Het stelde Poetin in staat om het voorheen levendige Russische maatschappelijk middenveld gestaag te verstikken en een meedogenloze afdaling naar een eenmansregering te beginnen die hielp het Kremlin, niet gehinderd door afwijkende meningen en gevangen in zijn eigen echokamer van steeds schrillere staatspropaganda, in zijn rampzalige oorlog in Oekraïne.
De wet bleek zo succesvol in het dempen van kritiek dat de heer Poetin, vastbesloten om de zogenaamde “kleurenrevoluties” in de voormalige Sovjet-Unie een halt toe te roepen, waarvan de eerste de Rozenrevolutie in Georgië in 2003 was, andere voormalige Sovjetlanden die hij ziet onder druk heeft gezet. als behorend tot de baan van Rusland om hard op te treden tegen hun eigen ‘buitenlandse agenten’.
In januari 2014 kondigde de corrupte president van Oekraïne, Viktor F. Janoekovitsj, die worstelde om de snelgroeiende straatprotesten de kop in te drukken, wat bekend werd als de “Dictatuurwet”, een reeks maatregelen aan, waaronder het beteugelen van “buitenlandse agenten” in de nieuwsmedia en het maatschappelijk middenveld. . Omdat hij de maatregelen niet kon uitvoeren, vluchtte hij enkele weken later naar Rusland.
Georgië heeft sinds de ineenstorting van de Sovjet-Unie heen en weer geslingerd tussen periodes van democratische hoop en meedogenloze repressie, ook onder het presidentschap van Mikheil Saakasjvili, die aan de macht kwam in de “Rozenrevolutie” van 2003 en beloofde de corruptie uit te roeien en zijn land uit Rusland te trekken. baan. Tijdens zijn eerste jaren aan de macht kwam hij deze toezeggingen grotendeels na, maar na de oorlog met Rusland in 2008 beëindigde hij zijn ambtsperiode met een golf van vaak politiek gemotiveerde arrestaties.
Georgian Dream heeft een soortgelijk traject gevolgd, hoewel het de hele tijd achtervolgd werd door vermoedens dat de oprichter en financier, Bidzina Ivanishvili, een teruggetrokken miljardair die veel van zijn geld verdiende in Rusland, in het geheim werd gesteund door het Kremlin.
In het begin van zijn politieke carrière sprak de heer Ivanisjvili zijn krachtige steun uit voor de poging van Georgië om lid te worden van zowel de NAVO als de Europese Unie. Als premier van 2012 tot 2013 maakte hij zijn eerste buitenlandse reis naar Brussel. Sindsdien heeft hij zich teruggetrokken uit de frontliniepolitiek, maar wordt hij nog steeds algemeen gezien als een poppenspeler achter de schermen die alle belangrijke beslissingen neemt.

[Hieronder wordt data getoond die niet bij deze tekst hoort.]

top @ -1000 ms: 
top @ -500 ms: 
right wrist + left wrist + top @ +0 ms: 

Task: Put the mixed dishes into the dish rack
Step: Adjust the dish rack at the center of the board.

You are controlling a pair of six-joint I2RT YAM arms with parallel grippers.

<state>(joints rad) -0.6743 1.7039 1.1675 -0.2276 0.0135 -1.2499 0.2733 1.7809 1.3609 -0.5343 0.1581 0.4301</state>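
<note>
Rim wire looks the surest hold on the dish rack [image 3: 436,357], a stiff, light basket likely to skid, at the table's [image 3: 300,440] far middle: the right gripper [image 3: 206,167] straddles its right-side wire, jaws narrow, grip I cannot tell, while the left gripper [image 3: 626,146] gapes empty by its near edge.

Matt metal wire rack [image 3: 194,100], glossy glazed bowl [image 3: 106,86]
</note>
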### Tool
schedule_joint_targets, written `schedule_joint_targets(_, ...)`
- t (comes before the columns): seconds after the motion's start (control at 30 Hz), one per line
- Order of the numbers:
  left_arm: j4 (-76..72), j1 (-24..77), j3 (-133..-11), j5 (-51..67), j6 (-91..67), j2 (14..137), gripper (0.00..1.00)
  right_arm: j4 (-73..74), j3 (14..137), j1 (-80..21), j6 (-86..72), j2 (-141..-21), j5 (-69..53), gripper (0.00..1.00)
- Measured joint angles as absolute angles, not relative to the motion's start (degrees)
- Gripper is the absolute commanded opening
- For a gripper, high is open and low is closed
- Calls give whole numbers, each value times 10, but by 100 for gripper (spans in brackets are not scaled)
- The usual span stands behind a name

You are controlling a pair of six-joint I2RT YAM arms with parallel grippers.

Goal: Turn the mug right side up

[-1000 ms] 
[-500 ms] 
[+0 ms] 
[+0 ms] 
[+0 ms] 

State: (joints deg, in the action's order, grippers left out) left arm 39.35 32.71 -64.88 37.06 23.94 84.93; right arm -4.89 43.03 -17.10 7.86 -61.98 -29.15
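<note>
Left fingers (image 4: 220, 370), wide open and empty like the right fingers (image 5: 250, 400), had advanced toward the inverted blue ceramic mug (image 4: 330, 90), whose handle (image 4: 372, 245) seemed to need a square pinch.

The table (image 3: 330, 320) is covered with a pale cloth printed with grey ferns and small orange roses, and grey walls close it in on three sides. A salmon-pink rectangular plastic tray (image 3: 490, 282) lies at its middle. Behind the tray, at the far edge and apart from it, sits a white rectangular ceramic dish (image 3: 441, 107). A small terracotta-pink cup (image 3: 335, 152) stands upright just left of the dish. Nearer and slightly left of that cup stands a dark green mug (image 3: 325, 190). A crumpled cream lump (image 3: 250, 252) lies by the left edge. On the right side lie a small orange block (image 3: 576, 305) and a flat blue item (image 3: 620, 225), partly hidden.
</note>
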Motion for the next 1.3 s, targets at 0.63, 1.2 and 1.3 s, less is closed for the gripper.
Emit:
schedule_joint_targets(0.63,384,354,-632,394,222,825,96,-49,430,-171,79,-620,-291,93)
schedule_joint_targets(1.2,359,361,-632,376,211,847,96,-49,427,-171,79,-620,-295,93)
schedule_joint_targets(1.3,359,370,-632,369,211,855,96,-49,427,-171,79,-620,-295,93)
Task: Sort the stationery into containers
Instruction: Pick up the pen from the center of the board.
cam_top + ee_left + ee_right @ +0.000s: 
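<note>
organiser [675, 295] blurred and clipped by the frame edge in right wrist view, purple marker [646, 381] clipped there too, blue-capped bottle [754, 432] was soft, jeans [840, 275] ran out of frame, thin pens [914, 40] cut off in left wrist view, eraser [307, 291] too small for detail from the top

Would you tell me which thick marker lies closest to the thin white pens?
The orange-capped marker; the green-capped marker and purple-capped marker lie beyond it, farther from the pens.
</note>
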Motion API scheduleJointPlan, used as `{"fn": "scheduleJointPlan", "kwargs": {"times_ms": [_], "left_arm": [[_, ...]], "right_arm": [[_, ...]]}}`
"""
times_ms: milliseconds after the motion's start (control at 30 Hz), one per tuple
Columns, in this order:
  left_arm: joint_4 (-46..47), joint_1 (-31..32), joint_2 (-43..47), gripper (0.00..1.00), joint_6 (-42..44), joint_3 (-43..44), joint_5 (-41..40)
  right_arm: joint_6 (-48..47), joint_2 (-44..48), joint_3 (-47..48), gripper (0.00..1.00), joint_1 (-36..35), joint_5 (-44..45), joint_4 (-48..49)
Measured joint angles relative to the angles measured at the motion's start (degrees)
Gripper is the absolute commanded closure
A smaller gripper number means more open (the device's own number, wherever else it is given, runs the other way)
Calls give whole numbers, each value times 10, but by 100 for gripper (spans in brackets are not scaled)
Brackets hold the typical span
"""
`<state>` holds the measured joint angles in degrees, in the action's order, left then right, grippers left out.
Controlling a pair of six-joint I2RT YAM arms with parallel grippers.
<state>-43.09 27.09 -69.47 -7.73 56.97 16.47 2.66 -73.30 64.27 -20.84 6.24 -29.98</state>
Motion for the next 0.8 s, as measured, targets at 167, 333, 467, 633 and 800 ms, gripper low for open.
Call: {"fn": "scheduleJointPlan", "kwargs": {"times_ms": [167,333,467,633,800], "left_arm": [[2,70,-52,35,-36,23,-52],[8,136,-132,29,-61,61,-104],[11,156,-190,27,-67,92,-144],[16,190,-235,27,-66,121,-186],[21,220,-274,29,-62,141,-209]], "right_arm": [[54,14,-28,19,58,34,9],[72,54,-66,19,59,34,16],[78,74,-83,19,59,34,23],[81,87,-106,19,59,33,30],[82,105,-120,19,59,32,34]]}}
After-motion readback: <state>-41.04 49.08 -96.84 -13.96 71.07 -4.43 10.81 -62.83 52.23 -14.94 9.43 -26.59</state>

Zijn partij heeft veel van zijn vroege aanhangers van zich afgeschud, met name degenen die simpelweg van Saakashvili af wilden komen, en verhoogde de druk op onafhankelijke nieuwsmedia. Een rechtbank veroordeelde vorig jaar de voormalige directeur-generaal van het belangrijkste televisienetwerk van de oppositie, Nika Gvaramia, tot drie en een half jaar gevangenisstraf in 2022 in een zaak die een politiek tintje had.
Ook wordt de heer Saakasjvili vastgehouden, die na een lange periode van ballingschap in het buitenland, grotendeels in Oekraïne, werd gearresteerd op beschuldiging van onder meer corruptie en ambtsmisbruik, kort na zijn terugkeer naar huis in 2021. Hij wees de beschuldigingen van de hand als politiek gemotiveerd, maar blijft in detentie en is ernstig ziek, zeggen zijn aanhangers.
“Georgië bevond zich in de voorhoede van de voormalige Sovjetlanden die samen met de Baltische staten de goede kant opgingen”, zei dhr. Herbst, de voormalige ambassadeur. “Ze hebben duidelijk een stap terug gedaan. Er zijn nu genoeg dingen geregeld dat Georgië meer dan een autoritair tintje heeft. Maar het land en de samenleving balen.”